Ada modul tentang literasi finansial,
business acumen
, sampai
professional disposition
. Para peserta diperkenalkan dengan berbagai model karir dan diminta merumuskan
legacy
yang ingin mereka bangun.
“Bukan hanya sekadar dapat kerja, tetapi dampak apa yang ingin mereka tinggalkan,” kata Yosea.
Sementara itu, dari perspektif kampus, ITB menyadari bahwa dunia bergerak jauh lebih cepat daripada sistem pendidikan tradisional.
“Perkembangan kecerdasan buatan menuntut talenta yang adaptif,” ujar Wakil Rektor Bidang Riset dan Inovasi ITB, Prof Lavi Rizki Zuhal.
ITB kini mendorong pembelajaran berbasis proyek, integrasi kasus industri dalam kurikulum, dan sertifikasi micro credential di bidang teknologi, energi, hingga manajemen proyek.
“Kami ingin lulusan tidak hanya menguasai teori, tetapi juga kompeten secara praktis dan siap masuk dunia profesional yang dinamis,” tambah Prof Lavi.

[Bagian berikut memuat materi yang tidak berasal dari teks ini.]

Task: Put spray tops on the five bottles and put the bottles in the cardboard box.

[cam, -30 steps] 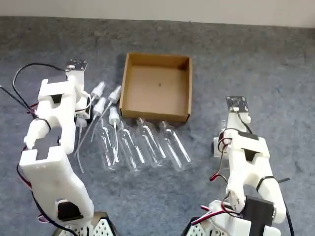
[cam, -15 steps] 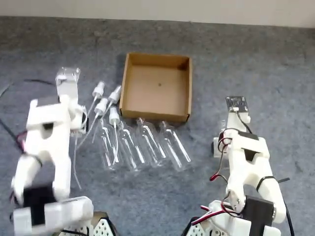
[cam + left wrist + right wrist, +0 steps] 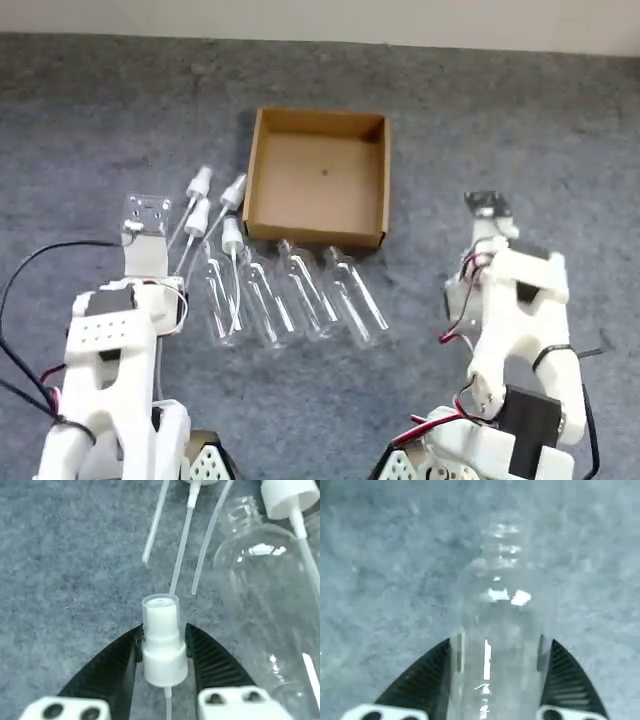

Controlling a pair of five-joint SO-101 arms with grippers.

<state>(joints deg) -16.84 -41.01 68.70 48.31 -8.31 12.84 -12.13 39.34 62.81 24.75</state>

Soft skill sendiri menjadi perhatian utama ITB. Mulai dari kemampuan komunikasi, negosiasi, kolaborasi lintas disiplin, kepemimpinan dan empati.
Selain itu, terdapat kolaborasi eksternal seperti dengan industri, lembaga donor internasional, pemerintah, dan alumni. Hal itu menjadi fondasi penguatan ekosistem tersebut.
Yosea Kurnianto mengatakan, program Teladan secara konsisten menunjukkan peningkatan signifikan dalam soft skill dan hasil karir penerimanya.
“Sekitar 40 persen penerima beasiswa cenderung mendapat gaji pertama lebih besar daripada orangtuanya,” ujarnya.
Ini penting, terutama karena sebagian besar peserta berasal dari keluarga menengah ke bawah.
“Kesenjangannya besar. Tapi kompetensi planning, inovasi, kepemimpinan itu tumbuh pesat. Kami berharap program ini bisa menjadi referensi pengembangan soft skill di Indonesia,” tutur dia.
Hal itu dirasakan Rigel. Apapun karirnya kelak sebagai konsultan, ahli supply chain, dan lainnya, ia menemukan jati dirinya di Teladan, membangun sistem, dan perlahan mengubah hidupnya.